§ Given data:

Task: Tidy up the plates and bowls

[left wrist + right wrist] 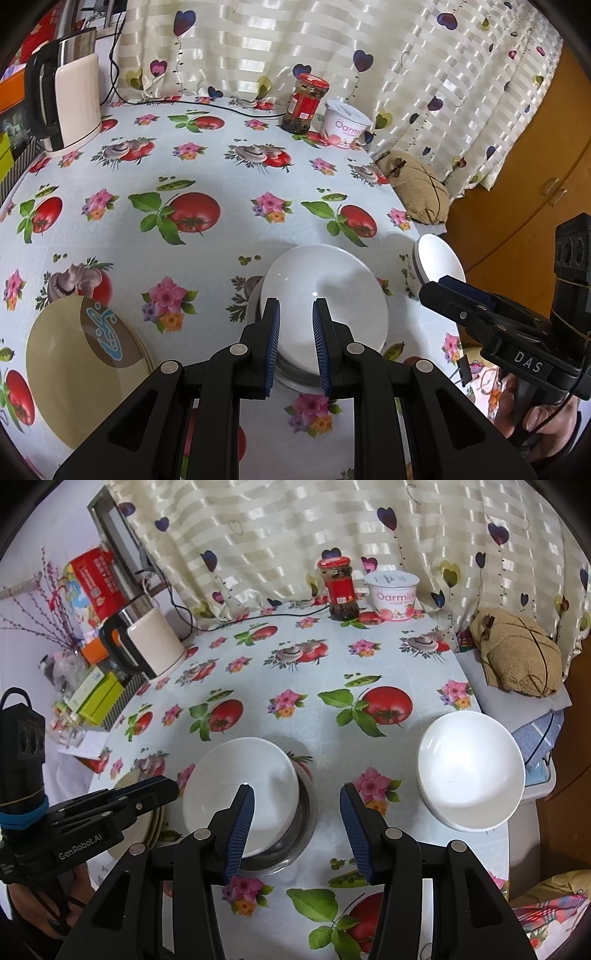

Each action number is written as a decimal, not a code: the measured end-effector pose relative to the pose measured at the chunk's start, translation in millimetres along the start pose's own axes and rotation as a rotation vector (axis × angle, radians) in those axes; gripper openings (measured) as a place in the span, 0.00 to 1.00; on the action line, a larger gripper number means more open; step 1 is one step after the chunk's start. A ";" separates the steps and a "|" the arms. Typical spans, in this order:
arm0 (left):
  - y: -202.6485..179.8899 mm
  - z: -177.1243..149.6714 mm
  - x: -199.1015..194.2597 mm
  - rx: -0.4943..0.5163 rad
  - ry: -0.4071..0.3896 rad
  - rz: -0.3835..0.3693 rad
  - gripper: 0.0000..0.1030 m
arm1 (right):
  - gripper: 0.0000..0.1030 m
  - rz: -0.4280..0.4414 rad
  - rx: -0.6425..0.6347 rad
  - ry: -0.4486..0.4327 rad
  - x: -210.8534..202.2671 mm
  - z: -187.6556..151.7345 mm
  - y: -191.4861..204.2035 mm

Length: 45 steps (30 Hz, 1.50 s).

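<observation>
On the floral tablecloth (295,679): white bowl (240,794) nested in steel bowl (306,823); second white bowl (471,771) well right. Left gripper (295,317) fingers slightly apart, empty; right gripper (297,803) fingers wide apart, empty.

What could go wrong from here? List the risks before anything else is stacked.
1. The white bowl sits tilted in the steel bowl, not seated; a nudge from the left tongs could slide it out.
2. The second white bowl stands close to the table edge; a sideways push by the right tongs may tip it off.
3. Both tongs crowd the same stack and could collide.
</observation>
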<state>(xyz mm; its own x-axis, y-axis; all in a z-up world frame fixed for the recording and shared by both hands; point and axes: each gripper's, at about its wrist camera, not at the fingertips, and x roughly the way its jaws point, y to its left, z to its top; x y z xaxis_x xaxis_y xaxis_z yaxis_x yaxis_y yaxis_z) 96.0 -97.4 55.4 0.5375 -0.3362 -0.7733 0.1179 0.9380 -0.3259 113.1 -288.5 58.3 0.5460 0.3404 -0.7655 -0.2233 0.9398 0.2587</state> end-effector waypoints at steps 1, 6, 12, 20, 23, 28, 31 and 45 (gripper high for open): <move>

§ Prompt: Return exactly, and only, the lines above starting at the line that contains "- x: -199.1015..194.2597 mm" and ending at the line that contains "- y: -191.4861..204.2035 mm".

§ Exercise result:
  - x: -199.1015..194.2597 mm
  - rx: -0.4943..0.5163 rad
  - ry: -0.4071..0.3896 rad
  - rz: -0.3835..0.3693 rad
  - gripper: 0.0000..0.1030 m
arm1 (right):
  - gripper: 0.0000..0.1030 m
  - rz: -0.4280..0.4414 rad
  - rx: -0.6425..0.6347 rad
  - ry: -0.4486..0.4327 rad
  - x: -210.8534..202.2671 mm
  - z: -187.6556..151.7345 mm
  - y: -191.4861..204.2035 mm

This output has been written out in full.